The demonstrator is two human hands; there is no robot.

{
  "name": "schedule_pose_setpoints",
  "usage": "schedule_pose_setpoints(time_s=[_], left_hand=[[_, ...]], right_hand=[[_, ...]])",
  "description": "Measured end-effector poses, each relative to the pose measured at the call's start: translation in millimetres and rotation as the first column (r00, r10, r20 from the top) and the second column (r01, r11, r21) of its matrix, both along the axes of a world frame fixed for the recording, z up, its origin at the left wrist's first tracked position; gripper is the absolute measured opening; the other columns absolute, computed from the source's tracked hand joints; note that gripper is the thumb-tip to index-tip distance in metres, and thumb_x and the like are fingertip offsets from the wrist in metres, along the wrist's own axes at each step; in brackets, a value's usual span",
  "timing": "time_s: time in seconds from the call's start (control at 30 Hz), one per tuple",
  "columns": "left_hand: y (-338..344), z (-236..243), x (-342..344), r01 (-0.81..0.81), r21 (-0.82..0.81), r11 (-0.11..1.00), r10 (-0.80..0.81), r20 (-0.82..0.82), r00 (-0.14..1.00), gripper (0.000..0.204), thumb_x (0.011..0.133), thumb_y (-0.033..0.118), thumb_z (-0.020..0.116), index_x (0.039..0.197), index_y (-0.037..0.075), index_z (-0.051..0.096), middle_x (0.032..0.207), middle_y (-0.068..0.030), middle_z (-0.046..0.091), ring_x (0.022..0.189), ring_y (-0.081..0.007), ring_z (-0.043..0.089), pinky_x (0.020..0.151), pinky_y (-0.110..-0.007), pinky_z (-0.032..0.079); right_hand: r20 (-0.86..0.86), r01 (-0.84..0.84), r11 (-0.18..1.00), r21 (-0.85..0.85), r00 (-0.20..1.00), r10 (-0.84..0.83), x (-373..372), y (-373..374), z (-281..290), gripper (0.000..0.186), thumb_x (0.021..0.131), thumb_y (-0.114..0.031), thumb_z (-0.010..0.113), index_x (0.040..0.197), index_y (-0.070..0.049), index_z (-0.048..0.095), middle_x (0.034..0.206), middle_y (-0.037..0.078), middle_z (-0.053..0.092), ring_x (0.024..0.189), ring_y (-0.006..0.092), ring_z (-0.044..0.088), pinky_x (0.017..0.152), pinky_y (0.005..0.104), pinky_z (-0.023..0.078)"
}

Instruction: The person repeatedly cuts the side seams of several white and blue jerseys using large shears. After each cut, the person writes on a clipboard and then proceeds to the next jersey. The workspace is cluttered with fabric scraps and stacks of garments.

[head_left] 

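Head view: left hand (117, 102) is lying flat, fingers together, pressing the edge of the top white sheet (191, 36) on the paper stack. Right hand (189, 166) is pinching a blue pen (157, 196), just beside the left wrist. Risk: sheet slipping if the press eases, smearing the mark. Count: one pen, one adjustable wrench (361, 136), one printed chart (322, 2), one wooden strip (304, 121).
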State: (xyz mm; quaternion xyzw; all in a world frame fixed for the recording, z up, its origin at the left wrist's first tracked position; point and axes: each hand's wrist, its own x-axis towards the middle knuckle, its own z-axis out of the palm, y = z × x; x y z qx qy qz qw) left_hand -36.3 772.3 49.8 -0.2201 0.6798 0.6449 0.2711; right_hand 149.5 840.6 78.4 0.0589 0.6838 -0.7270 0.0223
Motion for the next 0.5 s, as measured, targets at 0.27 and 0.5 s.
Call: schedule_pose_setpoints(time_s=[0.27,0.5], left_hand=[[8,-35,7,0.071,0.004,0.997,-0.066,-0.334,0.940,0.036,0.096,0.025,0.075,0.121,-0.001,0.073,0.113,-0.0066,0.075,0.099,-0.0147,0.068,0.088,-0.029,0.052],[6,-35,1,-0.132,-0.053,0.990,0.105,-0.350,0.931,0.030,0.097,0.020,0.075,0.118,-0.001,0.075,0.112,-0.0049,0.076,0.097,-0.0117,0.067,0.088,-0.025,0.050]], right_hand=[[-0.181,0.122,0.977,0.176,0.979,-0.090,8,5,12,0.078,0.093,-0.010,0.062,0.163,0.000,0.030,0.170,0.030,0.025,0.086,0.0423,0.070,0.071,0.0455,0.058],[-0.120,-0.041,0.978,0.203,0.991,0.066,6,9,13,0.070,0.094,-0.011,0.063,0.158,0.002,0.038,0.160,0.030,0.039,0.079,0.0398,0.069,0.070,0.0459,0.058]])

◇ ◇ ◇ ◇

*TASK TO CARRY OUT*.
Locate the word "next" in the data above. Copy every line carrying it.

*RESPONSE TO THE EXERCISE*.
Instruction: The person repeatedly cuts the side seams of several white and blue jerseys using large shears. After each cut, the person writes on a clipboard and then proceeds to the next jersey. The workspace is cluttered with fabric scraps and stacks of garments.
Motion for the next 0.5 s, as measured, targets at 0.27 and 0.5 s.

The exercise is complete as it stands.